It is a fallacy that people who do not obtain the finer things in life have no appreciation for them. Actually, no one likes good things more than a bum — and I say this, knowing whereof I speak. I truly appreciated Manny after all the sorry b-axes that had previously been my lot. I truly appreciated everything she gave me, all the creature comforts she made possible for me, in addition to herself.

Everything wasn’t just all right, as she had promised.
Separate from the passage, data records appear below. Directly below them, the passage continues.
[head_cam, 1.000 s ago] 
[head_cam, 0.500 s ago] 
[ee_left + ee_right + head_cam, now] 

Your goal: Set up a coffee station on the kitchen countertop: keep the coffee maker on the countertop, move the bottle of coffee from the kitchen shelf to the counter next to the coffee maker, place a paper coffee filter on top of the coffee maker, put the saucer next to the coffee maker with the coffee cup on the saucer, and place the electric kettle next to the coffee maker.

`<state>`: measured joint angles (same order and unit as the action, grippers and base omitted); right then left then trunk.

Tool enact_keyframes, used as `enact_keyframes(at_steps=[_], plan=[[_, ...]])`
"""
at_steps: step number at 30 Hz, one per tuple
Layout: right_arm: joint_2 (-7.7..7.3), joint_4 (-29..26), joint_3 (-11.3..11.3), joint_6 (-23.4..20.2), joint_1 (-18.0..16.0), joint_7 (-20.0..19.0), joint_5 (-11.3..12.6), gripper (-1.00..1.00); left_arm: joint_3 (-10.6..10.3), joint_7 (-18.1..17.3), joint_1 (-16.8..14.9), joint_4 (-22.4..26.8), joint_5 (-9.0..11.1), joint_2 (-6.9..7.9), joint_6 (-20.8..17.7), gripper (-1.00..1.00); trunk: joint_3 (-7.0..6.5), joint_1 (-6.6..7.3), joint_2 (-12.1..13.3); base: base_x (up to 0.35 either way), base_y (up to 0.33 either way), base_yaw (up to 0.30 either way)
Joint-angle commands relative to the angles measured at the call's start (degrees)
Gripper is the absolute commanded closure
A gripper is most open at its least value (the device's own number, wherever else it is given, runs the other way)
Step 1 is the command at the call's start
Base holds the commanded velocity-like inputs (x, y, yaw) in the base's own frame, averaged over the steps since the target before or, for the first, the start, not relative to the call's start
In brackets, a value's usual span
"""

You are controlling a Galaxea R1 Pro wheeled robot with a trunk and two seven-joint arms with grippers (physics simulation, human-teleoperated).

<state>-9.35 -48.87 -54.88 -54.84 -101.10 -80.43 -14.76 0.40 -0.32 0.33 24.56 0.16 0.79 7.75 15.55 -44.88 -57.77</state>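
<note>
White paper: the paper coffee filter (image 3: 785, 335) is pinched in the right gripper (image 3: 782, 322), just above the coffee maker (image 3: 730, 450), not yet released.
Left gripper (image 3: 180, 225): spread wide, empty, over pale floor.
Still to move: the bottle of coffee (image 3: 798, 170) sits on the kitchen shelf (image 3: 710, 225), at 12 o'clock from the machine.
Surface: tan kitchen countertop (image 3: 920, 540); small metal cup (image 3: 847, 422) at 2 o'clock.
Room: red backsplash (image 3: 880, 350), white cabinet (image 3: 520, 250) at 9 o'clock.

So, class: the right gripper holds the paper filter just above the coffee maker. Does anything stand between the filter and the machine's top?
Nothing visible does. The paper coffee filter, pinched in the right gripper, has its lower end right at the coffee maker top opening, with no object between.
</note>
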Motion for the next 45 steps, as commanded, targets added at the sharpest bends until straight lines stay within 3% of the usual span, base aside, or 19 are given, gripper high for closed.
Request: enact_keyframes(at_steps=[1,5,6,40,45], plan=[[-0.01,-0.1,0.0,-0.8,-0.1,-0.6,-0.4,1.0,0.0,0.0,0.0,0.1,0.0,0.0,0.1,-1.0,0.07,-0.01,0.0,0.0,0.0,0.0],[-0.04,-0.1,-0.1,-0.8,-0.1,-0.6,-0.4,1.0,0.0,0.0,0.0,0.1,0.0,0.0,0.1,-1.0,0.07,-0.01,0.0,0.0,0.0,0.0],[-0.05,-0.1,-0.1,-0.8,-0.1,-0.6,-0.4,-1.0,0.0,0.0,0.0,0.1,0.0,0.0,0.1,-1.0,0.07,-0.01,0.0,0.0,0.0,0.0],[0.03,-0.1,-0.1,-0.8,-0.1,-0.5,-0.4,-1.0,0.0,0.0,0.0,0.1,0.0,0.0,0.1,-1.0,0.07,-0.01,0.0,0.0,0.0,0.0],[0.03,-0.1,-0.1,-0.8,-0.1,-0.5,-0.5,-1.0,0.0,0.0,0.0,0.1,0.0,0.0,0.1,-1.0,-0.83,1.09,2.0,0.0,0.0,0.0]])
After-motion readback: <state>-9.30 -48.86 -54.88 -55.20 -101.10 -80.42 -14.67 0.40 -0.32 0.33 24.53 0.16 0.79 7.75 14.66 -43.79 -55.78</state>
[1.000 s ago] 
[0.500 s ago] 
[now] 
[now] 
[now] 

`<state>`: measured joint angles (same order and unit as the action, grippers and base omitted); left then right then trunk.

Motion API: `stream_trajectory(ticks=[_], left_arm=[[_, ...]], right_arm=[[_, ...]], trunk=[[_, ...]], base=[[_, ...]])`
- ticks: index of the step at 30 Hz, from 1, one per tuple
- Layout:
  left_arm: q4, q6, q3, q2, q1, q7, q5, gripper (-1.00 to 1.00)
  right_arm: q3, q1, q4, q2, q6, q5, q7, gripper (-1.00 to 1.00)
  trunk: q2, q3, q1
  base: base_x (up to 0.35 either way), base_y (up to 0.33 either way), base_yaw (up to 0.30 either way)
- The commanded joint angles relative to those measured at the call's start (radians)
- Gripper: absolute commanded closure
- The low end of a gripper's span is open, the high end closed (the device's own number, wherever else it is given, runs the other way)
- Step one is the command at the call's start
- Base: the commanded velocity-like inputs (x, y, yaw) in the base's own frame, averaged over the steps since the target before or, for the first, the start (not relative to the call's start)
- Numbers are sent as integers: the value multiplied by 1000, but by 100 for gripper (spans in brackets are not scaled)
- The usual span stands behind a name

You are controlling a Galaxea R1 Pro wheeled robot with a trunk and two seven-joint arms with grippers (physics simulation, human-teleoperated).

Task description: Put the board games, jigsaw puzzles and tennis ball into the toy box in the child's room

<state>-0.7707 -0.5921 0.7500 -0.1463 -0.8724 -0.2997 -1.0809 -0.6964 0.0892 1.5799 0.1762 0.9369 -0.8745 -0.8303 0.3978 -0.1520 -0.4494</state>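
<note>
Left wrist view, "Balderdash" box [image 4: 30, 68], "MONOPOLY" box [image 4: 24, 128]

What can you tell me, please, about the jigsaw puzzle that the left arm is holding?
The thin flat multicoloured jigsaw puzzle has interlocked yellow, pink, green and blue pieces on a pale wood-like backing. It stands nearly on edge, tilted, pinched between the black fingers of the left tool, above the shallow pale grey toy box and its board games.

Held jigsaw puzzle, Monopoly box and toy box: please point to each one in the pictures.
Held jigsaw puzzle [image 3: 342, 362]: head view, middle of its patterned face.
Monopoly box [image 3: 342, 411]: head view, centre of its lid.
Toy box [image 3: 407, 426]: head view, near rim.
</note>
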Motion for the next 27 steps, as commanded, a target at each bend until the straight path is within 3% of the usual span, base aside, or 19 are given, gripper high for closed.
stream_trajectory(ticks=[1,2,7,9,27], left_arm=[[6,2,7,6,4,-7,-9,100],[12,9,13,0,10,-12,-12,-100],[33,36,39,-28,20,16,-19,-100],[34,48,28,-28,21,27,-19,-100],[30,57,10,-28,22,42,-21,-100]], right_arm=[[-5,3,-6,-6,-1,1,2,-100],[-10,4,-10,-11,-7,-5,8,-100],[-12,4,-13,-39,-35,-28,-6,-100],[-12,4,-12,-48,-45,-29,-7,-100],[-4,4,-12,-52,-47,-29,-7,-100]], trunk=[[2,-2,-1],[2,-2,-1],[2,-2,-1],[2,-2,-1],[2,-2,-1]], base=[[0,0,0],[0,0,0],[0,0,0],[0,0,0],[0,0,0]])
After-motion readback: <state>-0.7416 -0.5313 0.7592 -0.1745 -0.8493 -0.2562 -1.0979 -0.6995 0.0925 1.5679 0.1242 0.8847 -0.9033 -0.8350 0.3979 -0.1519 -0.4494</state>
Hell, everything was beautiful.

Until today.

The Day of the Dog...

I lay on my back, bracing myself against any movement that would cause him to attack.

I ached hideously, then grew numb from lack of movement; and shadows fell on the blinded windows. It was late afternoon. The sun was going down, and now — my legs jerked convulsively. They jerked again, even as I was trying to brace them. And now I heard a faint rustling sound: the dog tensing himself, getting ready to spring.

“D-don’t! Please don’t!”

Laughter. Vicious, maliciously amused laughter.

I rubbed my eyes with a trembling hand, brushed the blinding sweat from them.

The dog was gone. The manager of the place, the mulatto woman, stood at the foot of the bed. She jerked a thumb over her shoulder in a contemptuous gesture of dismissal.

“All right, prick. Beat it!”

“W-what?” I sat up shakily. “What did you say?”

“Get out. Grab your rags and drag ass!”

“Now, listen, you — you can’t—”

“I can’t what?”

“Nothing,” I said. “If you’ll just leave, so that I can get dressed...”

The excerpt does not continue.